*** EXERCISE DATA ***
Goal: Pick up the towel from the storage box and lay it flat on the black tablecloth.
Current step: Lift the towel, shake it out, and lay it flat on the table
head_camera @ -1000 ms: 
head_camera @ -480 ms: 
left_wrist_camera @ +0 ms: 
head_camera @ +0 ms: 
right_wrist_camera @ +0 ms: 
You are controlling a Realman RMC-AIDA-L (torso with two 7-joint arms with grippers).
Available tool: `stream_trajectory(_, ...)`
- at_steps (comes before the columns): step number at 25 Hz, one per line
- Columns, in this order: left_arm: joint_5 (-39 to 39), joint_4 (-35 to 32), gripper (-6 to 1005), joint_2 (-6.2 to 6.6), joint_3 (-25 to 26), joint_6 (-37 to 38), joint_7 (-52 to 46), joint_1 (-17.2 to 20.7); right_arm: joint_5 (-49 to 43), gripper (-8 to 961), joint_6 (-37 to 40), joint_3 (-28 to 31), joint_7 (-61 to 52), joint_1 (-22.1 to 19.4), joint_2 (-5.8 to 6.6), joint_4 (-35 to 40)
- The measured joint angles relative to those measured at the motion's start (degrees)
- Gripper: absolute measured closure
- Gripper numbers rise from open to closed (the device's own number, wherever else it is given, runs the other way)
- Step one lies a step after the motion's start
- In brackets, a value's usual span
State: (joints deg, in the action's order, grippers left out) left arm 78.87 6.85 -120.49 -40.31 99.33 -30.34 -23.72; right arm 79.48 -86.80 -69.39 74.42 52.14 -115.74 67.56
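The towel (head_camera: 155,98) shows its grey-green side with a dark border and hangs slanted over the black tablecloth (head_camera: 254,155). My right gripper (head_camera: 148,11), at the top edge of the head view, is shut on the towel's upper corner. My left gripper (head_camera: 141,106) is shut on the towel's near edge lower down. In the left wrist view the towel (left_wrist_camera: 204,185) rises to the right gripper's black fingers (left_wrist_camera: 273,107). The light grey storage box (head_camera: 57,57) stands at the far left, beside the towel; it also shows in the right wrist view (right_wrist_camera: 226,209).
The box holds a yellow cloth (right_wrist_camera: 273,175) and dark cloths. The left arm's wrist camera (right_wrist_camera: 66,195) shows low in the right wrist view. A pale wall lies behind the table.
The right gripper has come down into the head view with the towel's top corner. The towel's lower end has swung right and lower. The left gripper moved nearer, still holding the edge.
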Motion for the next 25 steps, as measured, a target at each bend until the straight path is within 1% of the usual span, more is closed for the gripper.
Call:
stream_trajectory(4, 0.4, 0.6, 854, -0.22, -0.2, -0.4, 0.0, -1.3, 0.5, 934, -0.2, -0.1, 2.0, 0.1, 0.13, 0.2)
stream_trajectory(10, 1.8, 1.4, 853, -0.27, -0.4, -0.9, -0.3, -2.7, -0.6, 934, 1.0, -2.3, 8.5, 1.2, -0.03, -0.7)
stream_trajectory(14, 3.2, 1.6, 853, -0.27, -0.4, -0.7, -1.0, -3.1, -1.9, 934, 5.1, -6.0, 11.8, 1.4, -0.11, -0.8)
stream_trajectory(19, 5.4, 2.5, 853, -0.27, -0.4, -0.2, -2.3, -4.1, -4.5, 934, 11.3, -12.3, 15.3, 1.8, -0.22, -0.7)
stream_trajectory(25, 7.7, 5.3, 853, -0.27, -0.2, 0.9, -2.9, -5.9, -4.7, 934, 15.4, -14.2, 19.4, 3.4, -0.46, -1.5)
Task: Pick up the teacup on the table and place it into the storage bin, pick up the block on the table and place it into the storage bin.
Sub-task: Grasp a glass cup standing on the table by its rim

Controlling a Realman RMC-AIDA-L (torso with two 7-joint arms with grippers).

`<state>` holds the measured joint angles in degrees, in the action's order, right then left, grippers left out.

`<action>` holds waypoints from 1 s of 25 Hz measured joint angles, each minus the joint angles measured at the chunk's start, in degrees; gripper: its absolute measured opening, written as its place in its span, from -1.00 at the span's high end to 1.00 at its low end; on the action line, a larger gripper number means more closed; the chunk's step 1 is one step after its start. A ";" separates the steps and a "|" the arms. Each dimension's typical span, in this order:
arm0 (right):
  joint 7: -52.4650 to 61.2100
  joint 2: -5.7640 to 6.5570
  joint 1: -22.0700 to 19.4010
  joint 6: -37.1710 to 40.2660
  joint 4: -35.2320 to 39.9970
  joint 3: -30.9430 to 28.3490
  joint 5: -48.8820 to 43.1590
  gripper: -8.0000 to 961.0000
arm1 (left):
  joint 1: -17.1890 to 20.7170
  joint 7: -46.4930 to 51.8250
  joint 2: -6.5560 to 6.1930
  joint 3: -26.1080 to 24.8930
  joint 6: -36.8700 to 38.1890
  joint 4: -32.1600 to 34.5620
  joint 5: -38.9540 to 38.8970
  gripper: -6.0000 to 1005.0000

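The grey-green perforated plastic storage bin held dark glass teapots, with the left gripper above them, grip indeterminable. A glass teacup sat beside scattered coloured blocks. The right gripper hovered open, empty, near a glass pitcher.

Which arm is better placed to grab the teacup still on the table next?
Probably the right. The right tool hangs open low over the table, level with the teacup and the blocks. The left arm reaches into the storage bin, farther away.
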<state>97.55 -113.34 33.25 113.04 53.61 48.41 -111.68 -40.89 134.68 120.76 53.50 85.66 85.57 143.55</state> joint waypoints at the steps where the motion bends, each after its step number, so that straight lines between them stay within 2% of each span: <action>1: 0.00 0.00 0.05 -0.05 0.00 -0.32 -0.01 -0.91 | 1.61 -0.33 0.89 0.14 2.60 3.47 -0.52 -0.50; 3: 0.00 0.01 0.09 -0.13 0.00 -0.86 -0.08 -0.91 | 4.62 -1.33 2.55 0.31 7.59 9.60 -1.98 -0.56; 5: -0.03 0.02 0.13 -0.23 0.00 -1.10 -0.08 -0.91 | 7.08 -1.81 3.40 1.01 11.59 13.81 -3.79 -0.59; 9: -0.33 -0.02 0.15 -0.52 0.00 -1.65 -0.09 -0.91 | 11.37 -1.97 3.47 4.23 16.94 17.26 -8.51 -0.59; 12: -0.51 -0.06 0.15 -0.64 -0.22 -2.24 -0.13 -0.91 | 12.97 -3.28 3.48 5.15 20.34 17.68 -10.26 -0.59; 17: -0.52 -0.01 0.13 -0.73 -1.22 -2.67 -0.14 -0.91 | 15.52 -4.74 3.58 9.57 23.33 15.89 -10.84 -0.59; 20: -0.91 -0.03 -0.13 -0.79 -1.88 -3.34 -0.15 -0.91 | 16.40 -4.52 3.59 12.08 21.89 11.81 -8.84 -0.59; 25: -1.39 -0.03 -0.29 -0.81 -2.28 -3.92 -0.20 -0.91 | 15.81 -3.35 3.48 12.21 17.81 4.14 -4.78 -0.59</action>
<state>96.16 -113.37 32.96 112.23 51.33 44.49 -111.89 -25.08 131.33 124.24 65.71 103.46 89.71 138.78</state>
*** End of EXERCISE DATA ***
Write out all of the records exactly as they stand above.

● EXPECTED ANSWER
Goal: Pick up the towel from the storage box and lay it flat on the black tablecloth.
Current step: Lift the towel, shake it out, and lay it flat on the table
head_camera @ -1000 ms: 
head_camera @ -480 ms: 
left_wrist_camera @ +0 ms: 
head_camera @ +0 ms: 
right_wrist_camera @ +0 ms: 
You are controlling a Realman RMC-AIDA-L (torso with two 7-joint arms with grippers).
Available tool: `stream_trajectory(_, ...)`
- at_steps (comes before the columns): step number at 25 Hz, one per line
- Columns, in this order: left_arm: joint_5 (-39 to 39), joint_4 (-35 to 32), gripper (-6 to 1005), joint_2 (-6.2 to 6.6), joint_3 (-25 to 26), joint_6 (-37 to 38), joint_7 (-52 to 46), joint_1 (-17.2 to 20.7); right_arm: joint_5 (-49 to 43), gripper (-8 to 961), joint_6 (-37 to 40), joint_3 (-28 to 31), joint_7 (-61 to 52), joint_1 (-22.1 to 19.4), joint_2 (-5.8 to 6.6), joint_4 (-35 to 40)
- The measured joint angles relative to those measured at the motion's start (degrees)
- Gripper: absolute measured closure
- Gripper numbers rise from open to closed (the device's own number, wherever else it is given, runs the other way)
- Step one lies a step after the motion's start
- In brackets, a value's usual span
State: (joints deg, in the action's order, grippers left out) left arm 78.87 6.85 -120.49 -40.31 99.33 -30.34 -23.72; right arm 79.48 -86.80 -69.39 74.42 52.14 -115.74 67.56
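The towel (head_camera: 155,98) shows its grey-green side with a dark border and hangs slanted over the black tablecloth (head_camera: 254,155). My right gripper (head_camera: 148,11), at the top edge of the head view, is shut on the towel's upper corner. My left gripper (head_camera: 141,106) is shut on the towel's near edge lower down. In the left wrist view the towel (left_wrist_camera: 204,185) rises to the right gripper's black fingers (left_wrist_camera: 273,107). The light grey storage box (head_camera: 57,57) stands at the far left, beside the towel; it also shows in the right wrist view (right_wrist_camera: 226,209).
The box holds a yellow cloth (right_wrist_camera: 273,175) and dark cloths. The left arm's wrist camera (right_wrist_camera: 66,195) shows low in the right wrist view. A pale wall lies behind the table.
The right gripper has come down into the head view with the towel's top corner. The towel's lower end has swung right and lower. The left gripper moved nearer, still holding the edge.
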Motion for the next 25 steps, as measured, a target at each bend until the straight path is within 1% of the usual span, more is closed for the gripper.
Call:
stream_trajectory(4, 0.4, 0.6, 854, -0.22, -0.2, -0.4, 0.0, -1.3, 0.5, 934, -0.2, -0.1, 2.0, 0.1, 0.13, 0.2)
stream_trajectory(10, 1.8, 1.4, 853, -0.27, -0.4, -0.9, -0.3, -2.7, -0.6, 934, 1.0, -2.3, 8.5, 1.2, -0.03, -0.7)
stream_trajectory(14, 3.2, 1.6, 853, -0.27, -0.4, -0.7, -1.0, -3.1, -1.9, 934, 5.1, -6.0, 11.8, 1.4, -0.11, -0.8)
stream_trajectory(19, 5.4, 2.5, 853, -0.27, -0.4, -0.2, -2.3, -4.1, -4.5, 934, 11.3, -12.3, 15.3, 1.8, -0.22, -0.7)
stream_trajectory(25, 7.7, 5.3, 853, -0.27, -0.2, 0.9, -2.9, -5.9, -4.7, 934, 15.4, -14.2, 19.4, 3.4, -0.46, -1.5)
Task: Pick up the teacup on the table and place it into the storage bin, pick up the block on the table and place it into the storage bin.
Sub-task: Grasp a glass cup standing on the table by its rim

Controlling a Realman RMC-AIDA-L (torso with two 7-joint arms with grippers).

`<state>` holds the measured joint angles in degrees, in the action's order, right then left, grippers left out.

`<action>` holds waypoints from 1 s of 25 Hz measured joint angles, each minus the joint angles measured at the chunk's start, in degrees; gripper: its absolute measured opening, written as its place in its span, from -1.00 at the span's high end to 1.00 at its low end; on the action line, a larger gripper number means more closed; the chunk's step 1 is one step after its start. A ";" separates the steps and a "|" the arms. Each dimension's typical span, in this order:
arm0 (right):
  joint 7: -52.4650 to 61.2100
  joint 2: -5.7640 to 6.5570
  joint 1: -22.0700 to 19.4010
  joint 6: -37.1710 to 40.2660
  joint 4: -35.2320 to 39.9970
  joint 3: -30.9430 to 28.3490
  joint 5: -48.8820 to 43.1590
  gripper: -8.0000 to 961.0000
arm1 (left):
  joint 1: -17.1890 to 20.7170
  joint 7: -46.4930 to 51.8250
  joint 2: -6.5560 to 6.1930
  joint 3: -26.1080 to 24.8930
  joint 6: -36.8700 to 38.1890
  joint 4: -32.1600 to 34.5620
  joint 5: -38.9540 to 38.8970
  gripper: -6.0000 to 1005.0000

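The grey-green perforated plastic storage bin held dark glass teapots, with the left gripper above them, grip indeterminable. A glass teacup sat beside scattered coloured blocks. The right gripper hovered open, empty, near a glass pitcher.

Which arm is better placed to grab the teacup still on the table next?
Probably the right. The right tool hangs open low over the table, level with the teacup and the blocks. The left arm reaches into the storage bin, farther away.
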<state>97.55 -113.34 33.25 113.04 53.61 48.41 -111.68 -40.89 134.68 120.76 53.50 85.66 85.57 143.55</state> joint waypoints at the steps where the motion bends, each after its step number, so that straight lines between them stay within 2% of each span: <action>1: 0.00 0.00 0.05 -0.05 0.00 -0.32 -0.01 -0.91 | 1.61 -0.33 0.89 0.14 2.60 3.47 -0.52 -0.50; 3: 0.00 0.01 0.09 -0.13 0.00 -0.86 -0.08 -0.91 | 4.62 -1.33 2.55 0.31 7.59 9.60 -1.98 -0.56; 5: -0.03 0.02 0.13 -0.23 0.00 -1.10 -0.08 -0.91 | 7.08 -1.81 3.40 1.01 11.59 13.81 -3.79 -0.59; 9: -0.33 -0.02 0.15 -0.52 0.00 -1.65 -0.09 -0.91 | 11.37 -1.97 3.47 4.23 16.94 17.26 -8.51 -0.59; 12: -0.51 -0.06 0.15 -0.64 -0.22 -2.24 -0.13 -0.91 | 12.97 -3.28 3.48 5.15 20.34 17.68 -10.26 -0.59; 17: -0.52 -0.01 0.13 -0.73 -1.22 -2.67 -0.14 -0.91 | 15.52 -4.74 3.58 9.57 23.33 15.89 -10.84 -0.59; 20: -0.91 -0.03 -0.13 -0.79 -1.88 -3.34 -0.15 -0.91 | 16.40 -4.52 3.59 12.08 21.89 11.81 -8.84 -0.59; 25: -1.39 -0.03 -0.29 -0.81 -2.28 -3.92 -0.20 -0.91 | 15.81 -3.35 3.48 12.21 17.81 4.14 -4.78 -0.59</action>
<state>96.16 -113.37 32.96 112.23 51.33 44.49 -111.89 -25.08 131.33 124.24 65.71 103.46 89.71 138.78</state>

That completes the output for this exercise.